Burrows-Porter faced tough odds: In the last decade, Grand Avenue in Baldwin has fallen on hard times. But with a combination of consistency and a strong business plan, Sweet and Savory became a hip suburban spot that has beaten the odds, setting a model for future store fronts: How to beat the Grand Avenue curse.

Once a central shopping district, the strip was pummeled by the 2008 financial crisis and passed up in the recovery, leaving it full of blighted, abandoned buildings today.

Poor infrastructure has further deterred businesses: Parking is much tighter in Baldwin’s Main Street-style downtown than in a modern shopping center. As a result, many stores have moved off Grand Avenue to those malls and other locations on Merrick Road.

“Baldwin is cursed by the age of its commercial corridor,” said Erik Mahler, president of the town’s Chamber of Commerce. 

Nassau County is performing a street study of the area, expected to be complete in the next year, to examine how traffic flows affect people passing through downtown. 

What’s more, a covert underground dam has affected pipes, plumbing and building infrastructure, said Erin King Sweeney, Hempstead’s 5th District councilwoman and huge advocate for the area.

“Every single person in Baldwin has told me the same story,’’ said Sweeney. “We need development on Grand Avenue.”

“Once an area is known as blighted, it’s hard to fight it,” she added. “But at some point you have to plant a flag and say it’s time for a change. You can’t have empty downtowns.”

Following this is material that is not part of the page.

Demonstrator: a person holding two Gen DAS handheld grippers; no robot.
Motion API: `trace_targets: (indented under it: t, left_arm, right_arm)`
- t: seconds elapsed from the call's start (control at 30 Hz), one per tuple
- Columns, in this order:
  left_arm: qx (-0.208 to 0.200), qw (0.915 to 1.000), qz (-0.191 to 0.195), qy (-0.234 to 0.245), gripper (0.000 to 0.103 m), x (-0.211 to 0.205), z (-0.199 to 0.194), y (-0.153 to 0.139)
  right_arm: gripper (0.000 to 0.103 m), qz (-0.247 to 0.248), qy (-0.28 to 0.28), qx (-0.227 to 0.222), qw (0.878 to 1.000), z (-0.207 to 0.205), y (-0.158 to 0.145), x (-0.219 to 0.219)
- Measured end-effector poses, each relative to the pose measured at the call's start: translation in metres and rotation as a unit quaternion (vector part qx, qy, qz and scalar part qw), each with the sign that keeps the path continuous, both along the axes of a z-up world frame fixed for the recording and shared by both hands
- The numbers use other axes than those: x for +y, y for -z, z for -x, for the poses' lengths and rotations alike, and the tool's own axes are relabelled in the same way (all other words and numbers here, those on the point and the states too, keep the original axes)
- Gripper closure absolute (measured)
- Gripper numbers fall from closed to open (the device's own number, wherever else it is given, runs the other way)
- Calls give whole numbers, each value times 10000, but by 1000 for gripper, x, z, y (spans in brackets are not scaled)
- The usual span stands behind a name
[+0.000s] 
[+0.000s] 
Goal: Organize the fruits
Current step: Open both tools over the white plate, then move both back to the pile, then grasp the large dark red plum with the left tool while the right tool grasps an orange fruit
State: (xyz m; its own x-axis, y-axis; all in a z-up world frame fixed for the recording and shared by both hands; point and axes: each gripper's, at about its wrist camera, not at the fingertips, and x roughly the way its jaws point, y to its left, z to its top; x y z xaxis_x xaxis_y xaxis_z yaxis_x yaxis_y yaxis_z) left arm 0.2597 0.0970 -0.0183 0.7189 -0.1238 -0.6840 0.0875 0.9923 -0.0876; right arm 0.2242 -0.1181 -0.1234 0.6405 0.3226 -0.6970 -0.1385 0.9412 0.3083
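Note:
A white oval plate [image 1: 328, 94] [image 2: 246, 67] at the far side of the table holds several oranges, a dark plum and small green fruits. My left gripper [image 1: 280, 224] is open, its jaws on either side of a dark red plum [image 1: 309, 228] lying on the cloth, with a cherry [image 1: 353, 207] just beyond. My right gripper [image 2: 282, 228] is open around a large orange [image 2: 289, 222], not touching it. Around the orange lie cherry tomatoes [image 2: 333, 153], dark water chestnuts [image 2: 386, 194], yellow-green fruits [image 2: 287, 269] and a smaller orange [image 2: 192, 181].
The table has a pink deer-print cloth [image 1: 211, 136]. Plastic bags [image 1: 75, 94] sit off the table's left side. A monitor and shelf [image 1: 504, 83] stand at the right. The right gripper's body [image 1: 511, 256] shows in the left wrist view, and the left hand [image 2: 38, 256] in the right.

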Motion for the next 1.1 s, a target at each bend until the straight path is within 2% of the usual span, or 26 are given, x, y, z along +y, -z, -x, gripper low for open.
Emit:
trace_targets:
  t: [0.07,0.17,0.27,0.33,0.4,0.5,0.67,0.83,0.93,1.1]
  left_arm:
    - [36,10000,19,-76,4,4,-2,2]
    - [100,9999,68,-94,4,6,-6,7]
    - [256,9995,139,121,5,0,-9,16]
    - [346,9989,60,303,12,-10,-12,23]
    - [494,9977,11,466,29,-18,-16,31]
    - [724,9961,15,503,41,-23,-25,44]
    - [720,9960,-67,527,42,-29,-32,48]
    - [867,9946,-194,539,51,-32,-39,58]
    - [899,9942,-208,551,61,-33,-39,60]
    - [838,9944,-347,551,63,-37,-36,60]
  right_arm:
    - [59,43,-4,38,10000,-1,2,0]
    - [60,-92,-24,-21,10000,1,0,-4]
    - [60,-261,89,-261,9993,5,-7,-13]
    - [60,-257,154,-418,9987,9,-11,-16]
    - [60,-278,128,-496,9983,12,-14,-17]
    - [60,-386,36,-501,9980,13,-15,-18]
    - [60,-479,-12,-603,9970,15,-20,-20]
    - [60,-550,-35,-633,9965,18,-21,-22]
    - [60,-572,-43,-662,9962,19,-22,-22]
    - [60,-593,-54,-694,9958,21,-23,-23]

Burrows-Porter, a Bahamas native who has lived in Baldwin for 13 years, had been working in finance for over a decade when her firm moved to North Carolina. She saw it as her chance.

She took the task seriously: Enrolling in small business workshops to learn about supply and demand for the area, doing a lot of research on coffee beans, and visiting trendy cafes in SoHo and Brooklyn. 

She saved for about three years and in early 2014 she invested $300,000 into the café, carefully mapping out her menu and asking for input on colors and other aspects from community members through a Facebook forum.

She finally bought the mid-block spot on the corner of Grand Avenue and Merrick Road in March 2014, taking almost another nine months to gut the space and design custom furniture, lighting and wall décor.

Today, frequent customers are drawn to the menu specifically for the smores hot chocolate, which sells for $5.50 a mug. They say the dessert drink is both delicious and unique; something they can’t quite get from a nearby Dunkin Donuts or Starbucks. 

Overall sales are up, according to Burrows-Porter. Although a new Starbucks is opening down the road from her shop, she said she isn’t worried about the competition. She hopes the “foot travel” from the franchise will bring customers to her own shop. 

And it just might set an example for other Grand Avenue businesses to follow, said Mahler.

The Baldwin Chamber of Commerce has built community gardens all around Baldwin, installing ‘Welcome to Beautiful Baldwin’ signs along the strip and near the train station and working with the city’s Code Enforcement Department to make sure all current businesses are maintaining code.

“I am a strong believer in the simple motto, ‘if you build it, they will come,’” Mahler said.